The authors are all economic policy experts having little to no training in public health, epidemiology, etc. While this is sometimes OK, taking it in light of the previous, something is awry.
This study is a meta-analysis, the lowest in rigor form of analysis. It is viewed as such because the authors can easily generate what ever result they want by including or excluding specific papers. In this case, the authors excluded a huge number of studies settling on a very small subset of their original batch of papers. Some of the criteria used to eliminate papers were rather arbitrary. For example, "We exclude papers which analyze the effect of early lockdowns in contrast to later lockdowns." This is a puzzling decision which hints at excluding papers which don't fit their goal.
By design it essentially ignored all countries which implemented significant lockdown measures like New Zealand, Australia, and Taiwan. The one paper included which covered NZ only covers through July 2020 and indicated the lockdowns had no impact. This is bewildering as lockdowns were the primary method of control in NZ and are well known to have kept the death toll exceptionally low.
The paper intentionally ignores a number of other factors like the fact that healthcare capacity limits were seldom exceeded, that there are other outcomes besides death , etc.


To be clear, none of this GUARANTEES that the results of this paper aren't valid but it sure appears suspicious.

CitizenBBN
02-02-2022, 05:36 PM
I was suspect of the methodology because the article did not discuss having to account for the impact to the health system of not locking down. that is the primary justification, to "flatten the curve" so that the health system can treat everyone effectively.

I had no idea if it was due to typically poor journalism (don't get me started on what I think of them, regardless of political views), or a poor study.

Now, if Fox or anyone is reporting an undergrad non-reviewed paper as a "study from Johns Hopkins", that's beyond shoddy in and of itself. Not surprising but really bad.

that's like reporting one of my college term papers as an "economic analysis by Washington University in St. Louis". lol.

I imagine that's why they didn't push it as a big lead story, but honestly it shouldn't even be reported.

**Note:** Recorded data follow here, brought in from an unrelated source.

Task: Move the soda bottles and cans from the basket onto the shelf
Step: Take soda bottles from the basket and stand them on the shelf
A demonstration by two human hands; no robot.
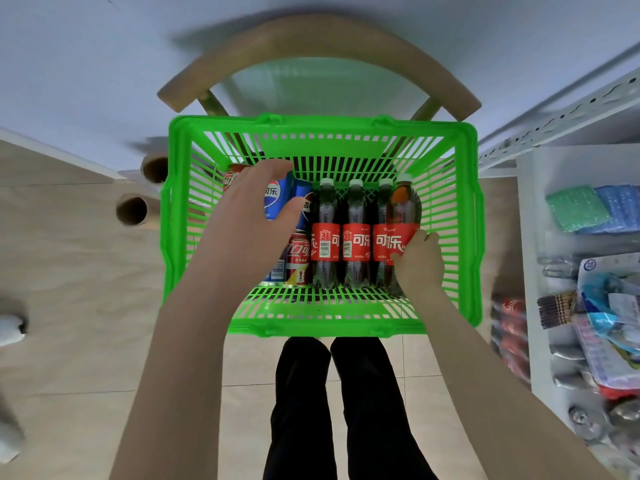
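Note:
A green plastic basket (467, 216) stands on a wooden chair in front of me. Inside lie several cola bottles with red labels (356, 237), blue Pepsi cans (275, 199) and red Coke cans (298, 258). My left hand (249, 216) is inside the basket at the left, its fingers curled over a blue Pepsi can. My right hand (420, 261) grips the lower part of the rightmost bottle (403, 209), which has an orange patch near its neck and sits raised above the others. The white shelf (530, 271) stands to the right.
The shelf holds packets, sponges (588, 207) and cans on lower levels (588, 420). The chair's curved wooden back (318, 39) is beyond the basket. Two cardboard tubes (131, 209) lie at the left on the tiled floor. My legs are below the basket.

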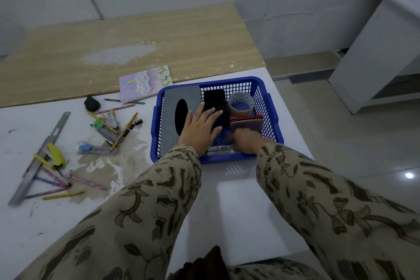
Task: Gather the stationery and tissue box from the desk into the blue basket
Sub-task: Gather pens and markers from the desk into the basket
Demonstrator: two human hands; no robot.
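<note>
The blue basket [268, 107] stands on the white desk. Inside lie a grey tissue box [175, 98], a black notebook [214, 98], a clear tape roll [241, 103], a red and pink pad [247, 121] and a white marker [221, 148]. My left hand [201, 127] lies flat, fingers spread, across the tissue box and the black notebook. My right hand [244, 140] is blurred and reaches into the basket's near right part by the pink pad; its fingers are hidden. Loose pens and pencils [111, 120], a metal ruler [38, 159] and a pastel notebook [145, 83] remain on the desk to the left.
A yellow cutter [55, 154], a black clip [92, 103], a small binder clip [138, 122] and more pencils [68, 185] lie left of the basket. A wooden tabletop [136, 38] runs behind. A white cabinet [375, 52] stands at the right, past the desk edge.
</note>
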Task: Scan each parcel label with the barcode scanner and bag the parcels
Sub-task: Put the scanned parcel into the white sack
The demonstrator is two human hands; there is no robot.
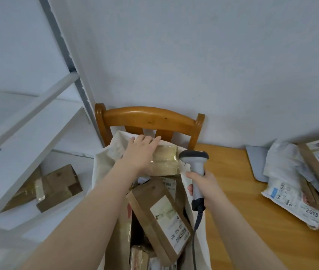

I do think it will be interesting to see the research on this in the coming years as the data is sorted through. I have a feeling that the conclusion will be to have much more targeting in our approach rather than just a complete shutdown. I particularly want to see some international comparisons where more variables can be better controlled, and maybe state to state analysis in the US.

CitizenBBN
02-02-2022, 05:38 PM
IMO a good example of targeting would be something like closing bars but not retail stores (due to density), and absolutely not shutting down anything outdoors. that one I never understood. Of course that all has to hold up legally as well.

VirginiaCat
02-03-2022, 10:47 AM
IMO, there are way to many variables involved to make a positive or negative statement on this subject without a lot of wiggle room.

How do you prove a negative. Since we had/have lockdowns how do we know how much more widespread the virus/infection rate/mortality rate be without them?

I have similar thoughts on the Vaccine issue with worry about unvaccinated. From all I can read and find, a person vaccinated has just as high of an infection rate as an unvaccinated person. The difference appears to be only in possible severity of infection although that data is not perfectly clear. This seems to me to indicate a person who is vaccinated can spread at the same rate as an unvaccinated person but the only ones in any real danger are those that choose to remain unvaccinated. And in my libertarian mind, if they are willing to take that risk, so be it. That is on them. So lets get rid of the damn masks.